In contrast, Sir William Bradshaw has a much better grasp on Septimus’ condition. He recognizes immediately that he is a “case of extreme gravity” and that Septimus was in the midst of “a complete physical and nervous breakdown” (Woolf 95). However, although Bradshaw is quick to recognize the severity of Septimus’ case, he does not provide adequate treatment. He believes that Septimus’ breakdown is caused by a lack of proportion, which he could regain by spending time on bed rest in the country. In this way Bradshaw’s treatment plan involves further alienating Septimus; “you invoke proportion; order rest in bed; rest in solitude; silence and rest; rest without friends, without books, without messages; six months’ rest; until a man who went in weighing seven stone six comes out weighing twelve” (Woolf 99). Both medical professionals in the novel alienate Septimus in their lack of understanding of shell shock and treatment; he is either thought to be a hypochondriac, or he is ordered to be sent away to an asylum to regain proportion. Holmes and Bradshaw do a great disservice to Septimus in their miscalculation of his needs, which ultimately helps drive him to commit suicide.

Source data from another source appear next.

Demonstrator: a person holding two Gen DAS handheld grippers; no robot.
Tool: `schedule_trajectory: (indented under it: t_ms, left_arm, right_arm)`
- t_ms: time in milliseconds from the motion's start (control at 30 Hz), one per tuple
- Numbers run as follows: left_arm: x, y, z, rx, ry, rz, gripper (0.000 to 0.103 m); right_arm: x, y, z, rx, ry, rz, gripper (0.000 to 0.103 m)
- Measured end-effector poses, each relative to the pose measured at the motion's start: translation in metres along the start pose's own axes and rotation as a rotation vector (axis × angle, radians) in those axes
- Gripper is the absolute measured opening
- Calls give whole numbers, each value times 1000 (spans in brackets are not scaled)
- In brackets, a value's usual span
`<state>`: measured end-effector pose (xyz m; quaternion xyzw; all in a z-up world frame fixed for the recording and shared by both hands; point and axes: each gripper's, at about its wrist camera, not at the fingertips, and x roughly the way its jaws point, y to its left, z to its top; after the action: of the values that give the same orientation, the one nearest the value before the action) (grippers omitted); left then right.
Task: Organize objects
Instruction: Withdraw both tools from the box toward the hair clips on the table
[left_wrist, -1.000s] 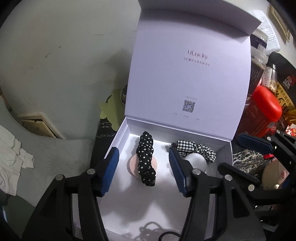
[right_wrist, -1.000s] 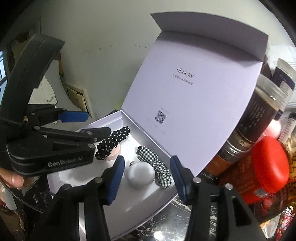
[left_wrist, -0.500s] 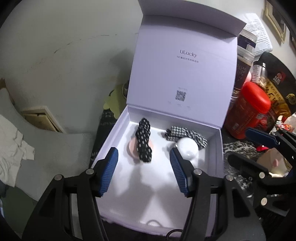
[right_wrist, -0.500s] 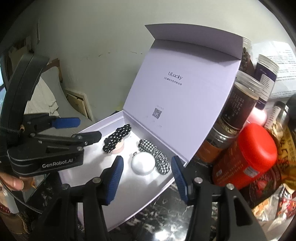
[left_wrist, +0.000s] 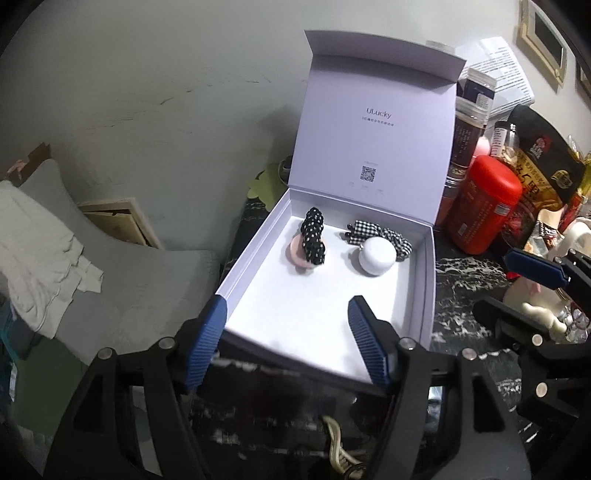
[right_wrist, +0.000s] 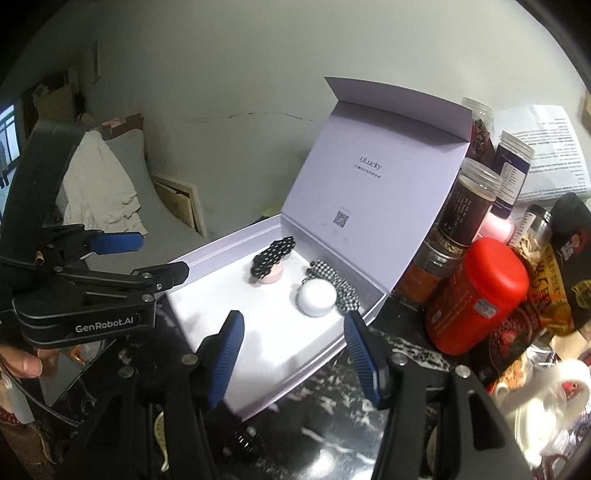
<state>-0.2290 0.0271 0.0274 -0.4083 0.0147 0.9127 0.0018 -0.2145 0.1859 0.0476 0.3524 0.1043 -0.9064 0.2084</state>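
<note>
An open lilac box (left_wrist: 426, 288) (right_wrist: 258, 395) stands on the dark marble counter, its lid upright. Inside lie a black polka-dot scrunchie (left_wrist: 312, 240) (right_wrist: 272, 255) on a pink round compact (left_wrist: 295, 254) (right_wrist: 275, 277), a white round case (left_wrist: 376, 255) (right_wrist: 317, 297) and a black-and-white checked scrunchie (left_wrist: 369, 230) (right_wrist: 345, 297). My left gripper (left_wrist: 286, 341) is open and empty over the box's near edge. My right gripper (right_wrist: 293, 354) is open and empty at the box's right front edge; it also shows in the left wrist view (left_wrist: 517, 284).
A red canister (left_wrist: 484, 210) (right_wrist: 476, 295), jars (right_wrist: 469, 206) and snack bags (right_wrist: 565, 266) crowd the counter right of the box. A white mug (right_wrist: 550, 395) stands at the right front. A grey cushion with cloth (left_wrist: 55, 251) lies left, below the counter.
Both grippers have pulled back and up from the box, so the box looks smaller and farther. The things inside have not moved.
</note>
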Motion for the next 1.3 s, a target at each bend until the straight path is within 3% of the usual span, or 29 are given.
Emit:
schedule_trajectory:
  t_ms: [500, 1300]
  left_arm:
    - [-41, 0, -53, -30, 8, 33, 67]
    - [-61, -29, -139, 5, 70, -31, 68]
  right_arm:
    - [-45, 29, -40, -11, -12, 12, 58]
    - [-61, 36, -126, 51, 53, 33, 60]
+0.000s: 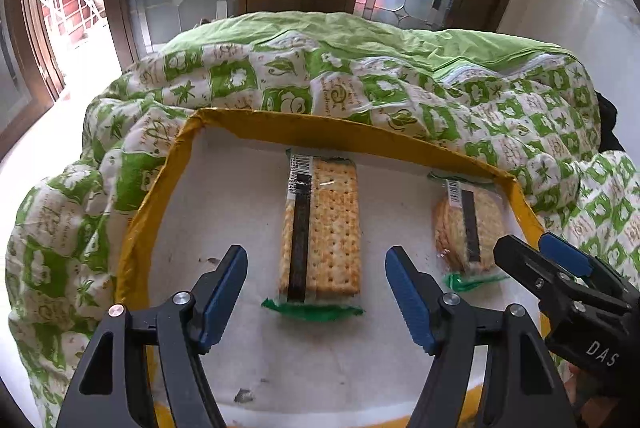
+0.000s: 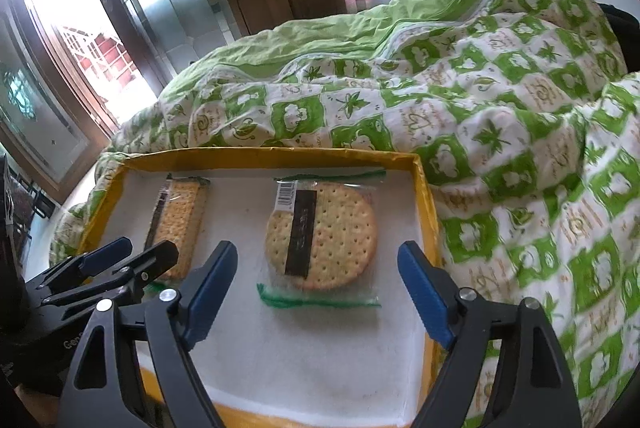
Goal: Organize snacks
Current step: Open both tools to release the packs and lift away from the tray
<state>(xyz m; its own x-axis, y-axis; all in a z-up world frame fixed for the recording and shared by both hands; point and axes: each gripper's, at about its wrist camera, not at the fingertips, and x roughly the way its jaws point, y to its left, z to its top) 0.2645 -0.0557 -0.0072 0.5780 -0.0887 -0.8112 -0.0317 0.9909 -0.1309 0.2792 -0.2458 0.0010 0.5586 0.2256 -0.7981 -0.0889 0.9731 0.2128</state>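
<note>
My left claw [image 1: 316,282] hangs with its jaws apart over the near end of the rectangular cracker pack [image 1: 320,228], gripping nothing. That pack lies flat in the middle-left of the yellow-rimmed tray [image 2: 426,196]. Right of it lies the round cracker pack [image 2: 320,236], near the tray's right wall; my right claw [image 2: 316,284] stands wide over it, empty. A green-and-white quilt [image 2: 500,132] crowds the tray's far and right sides.
</note>
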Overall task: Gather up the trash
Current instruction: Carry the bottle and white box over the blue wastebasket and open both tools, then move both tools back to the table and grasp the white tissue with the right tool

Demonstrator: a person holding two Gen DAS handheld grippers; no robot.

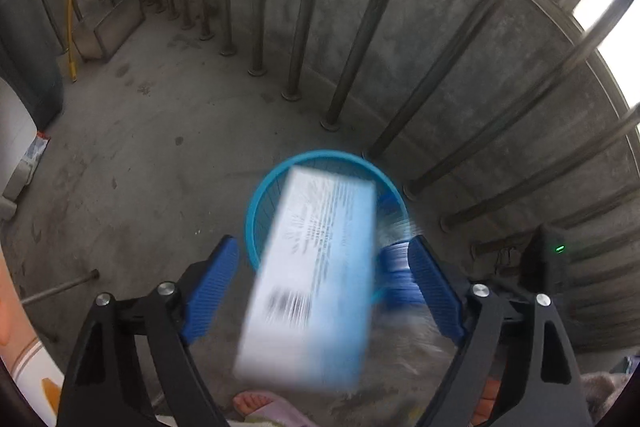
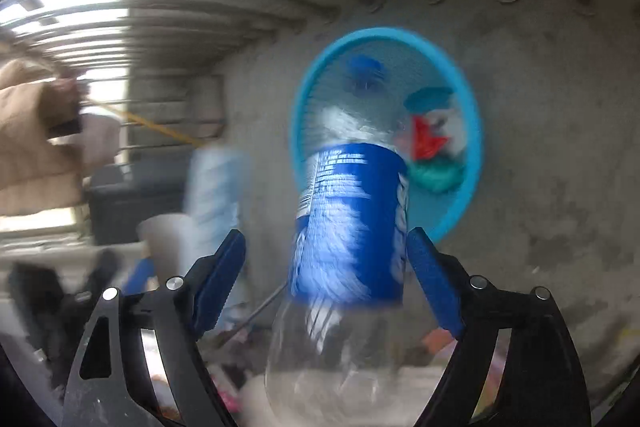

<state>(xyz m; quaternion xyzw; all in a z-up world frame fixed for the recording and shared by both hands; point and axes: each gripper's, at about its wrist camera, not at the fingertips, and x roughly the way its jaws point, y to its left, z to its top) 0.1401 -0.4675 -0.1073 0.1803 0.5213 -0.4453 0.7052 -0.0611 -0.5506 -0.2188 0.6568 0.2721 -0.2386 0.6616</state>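
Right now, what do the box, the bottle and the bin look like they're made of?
Box: likely thin cardboard with a smooth printed face; flat sides, barcode, though blurred.
Bottle: clear, glossy plastic with a blue wrap label; you can see through its base.
Bin: probably moulded plastic, matte turquoise, with a thick rounded rim.

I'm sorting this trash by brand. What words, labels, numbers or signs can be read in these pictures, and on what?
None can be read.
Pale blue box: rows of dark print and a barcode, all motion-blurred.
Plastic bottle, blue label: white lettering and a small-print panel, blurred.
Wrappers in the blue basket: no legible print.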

In their creation of shell shocked protagonists, Woolf and Ford were able to use the true medical symptoms and the challenge of soldiers’ reintroduction into society after the war as the embodiment of modernist concerns. Septimus and Tietjens’ shell shock is a literal manifestation of the metaphoric alienation, isolation, and fragmentation of modernity that Woolf and Ford sought to reflect in their writing.
Works Cited:
Ford, Ford Madox. Some Do Not… New York: Grosset and Dunlap Publishers, 1924. Print.
Hanna, Julian. Key Concepts in Modernist Literature. Houndmills: Palgrave Macmillan, 2009. Print.
Holden, Wendy. Shell Shock. London: Channel 4 Books, 1998. Print.
Jones, Edgar and Simon Wessely. Shell Shock to PTSD: Military Psychology from 1900 to the Gulf War. New York: Psychology Press, 2005. Print.
Leese, Peter. Shell Shock: traumatic neurosis and the British soldiers of the First World War. New York: Palgrave Macmillan, 2002. Print.
Mahaffey, Vicki. Modernist literature: challenging fictions. Malden: Blackwell Publishing, 2007. Print.
Woolf, Virginia. Mrs. Dalloway. Orlando: Harcourt, Inc, 1981. Print.